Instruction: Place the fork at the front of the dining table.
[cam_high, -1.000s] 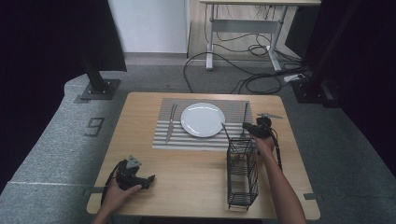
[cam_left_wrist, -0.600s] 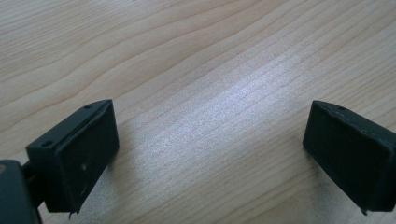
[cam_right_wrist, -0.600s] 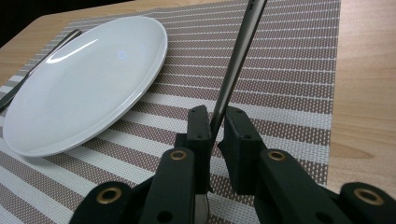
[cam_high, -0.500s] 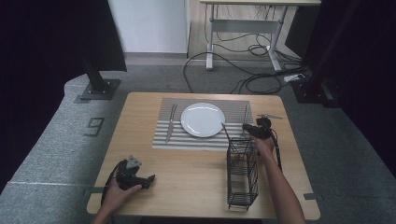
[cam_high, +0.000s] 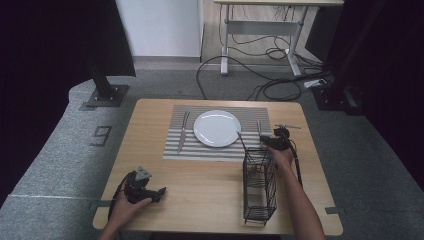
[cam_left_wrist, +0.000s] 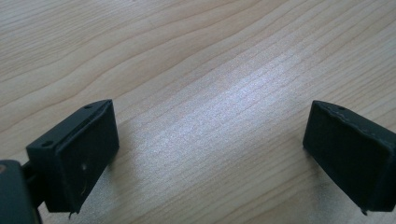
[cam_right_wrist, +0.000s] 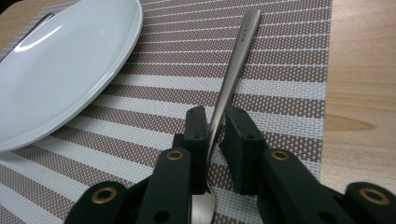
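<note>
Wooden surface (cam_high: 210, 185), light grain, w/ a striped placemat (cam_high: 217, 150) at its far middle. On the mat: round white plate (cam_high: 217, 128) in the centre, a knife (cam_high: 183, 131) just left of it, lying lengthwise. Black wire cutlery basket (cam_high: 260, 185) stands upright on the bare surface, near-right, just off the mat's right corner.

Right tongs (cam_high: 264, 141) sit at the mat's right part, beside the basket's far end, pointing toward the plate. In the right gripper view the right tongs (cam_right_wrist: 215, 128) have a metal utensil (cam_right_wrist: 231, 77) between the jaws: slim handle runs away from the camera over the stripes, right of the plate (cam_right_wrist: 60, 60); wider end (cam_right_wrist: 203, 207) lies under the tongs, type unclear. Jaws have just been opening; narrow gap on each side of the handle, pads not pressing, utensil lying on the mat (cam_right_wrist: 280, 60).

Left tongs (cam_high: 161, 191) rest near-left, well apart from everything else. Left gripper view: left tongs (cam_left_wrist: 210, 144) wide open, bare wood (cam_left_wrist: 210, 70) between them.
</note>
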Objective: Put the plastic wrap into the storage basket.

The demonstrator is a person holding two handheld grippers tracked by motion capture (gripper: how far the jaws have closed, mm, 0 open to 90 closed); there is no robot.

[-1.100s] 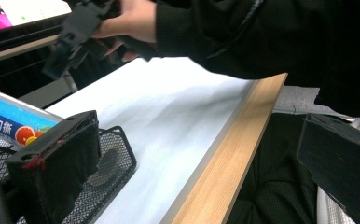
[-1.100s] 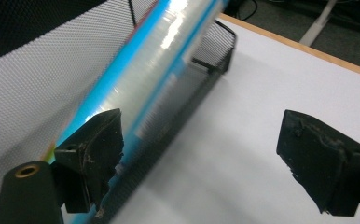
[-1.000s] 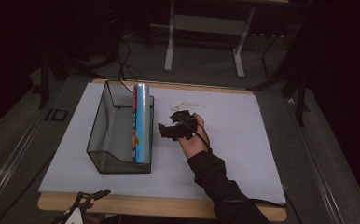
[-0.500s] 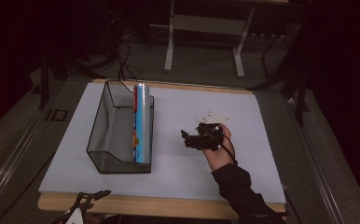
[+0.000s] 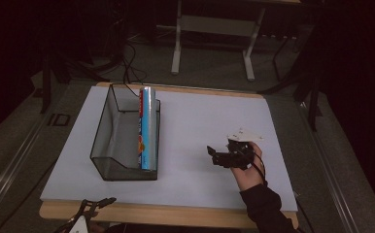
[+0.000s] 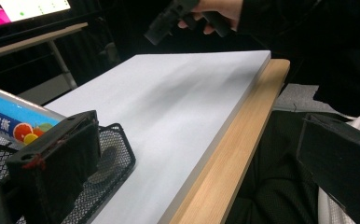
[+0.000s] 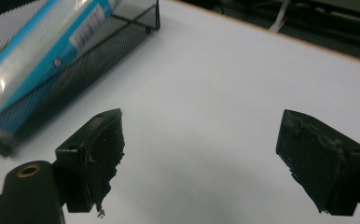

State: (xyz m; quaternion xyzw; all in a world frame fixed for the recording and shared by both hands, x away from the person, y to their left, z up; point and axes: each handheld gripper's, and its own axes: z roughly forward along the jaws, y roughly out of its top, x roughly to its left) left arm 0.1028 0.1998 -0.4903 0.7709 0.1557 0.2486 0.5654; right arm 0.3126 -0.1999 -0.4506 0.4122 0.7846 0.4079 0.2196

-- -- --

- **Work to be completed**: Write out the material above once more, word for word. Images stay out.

- **Task result**:
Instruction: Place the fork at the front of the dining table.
[cam_high, -1.000s] 
[cam_left_wrist, -0.600s] 
[cam_right_wrist, -0.600s] 
[cam_high, -0.500s] 
[cam_high, +0.000s] 
[cam_left_wrist, +0.000s] 
[cam_right_wrist, +0.000s] 
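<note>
Wooden surface (cam_high: 210, 185), light grain, w/ a striped placemat (cam_high: 217, 150) at its far middle. On the mat: round white plate (cam_high: 217, 128) in the centre, a knife (cam_high: 183, 131) just left of it, lying lengthwise. Black wire cutlery basket (cam_high: 260, 185) stands upright on the bare surface, near-right, just off the mat's right corner.

Right tongs (cam_high: 264, 141) sit at the mat's right part, beside the basket's far end, pointing toward the plate. In the right gripper view the right tongs (cam_right_wrist: 215, 128) have a metal utensil (cam_right_wrist: 231, 77) between the jaws: slim handle runs away from the camera over the stripes, right of the plate (cam_right_wrist: 60, 60); wider end (cam_right_wrist: 203, 207) lies under the tongs, type unclear. Jaws have just been opening; narrow gap on each side of the handle, pads not pressing, utensil lying on the mat (cam_right_wrist: 280, 60).

Left tongs (cam_high: 161, 191) rest near-left, well apart from everything else. Left gripper view: left tongs (cam_left_wrist: 210, 144) wide open, bare wood (cam_left_wrist: 210, 70) between them.
</note>
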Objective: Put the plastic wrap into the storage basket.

The demonstrator is a person holding two handheld grippers tracked by motion capture (gripper: how far the jaws have closed, mm, 0 open to 90 closed); there is no robot.

[-1.100s] 
[-1.100s] 
[-1.000s] 
[-0.500s] 
[+0.000s] 
[+0.000s] 
[+0.000s] 

State: (xyz m; quaternion xyzw; all in a world frame fixed for the recording and shared by both hands, x away from the person, y to their left, z up; point and axes: each handheld gripper's, and its own axes: z roughly forward along the jaws, y roughly out of its top, x roughly to its left) left arm 0.1028 0.1998 -0.4903 0.7709 0.1557 0.2486 0.5654; right arm 0.3126 -0.1999 -0.4506 0.4122 0.7846 0.4079 0.2196

The exercise requires no further answer.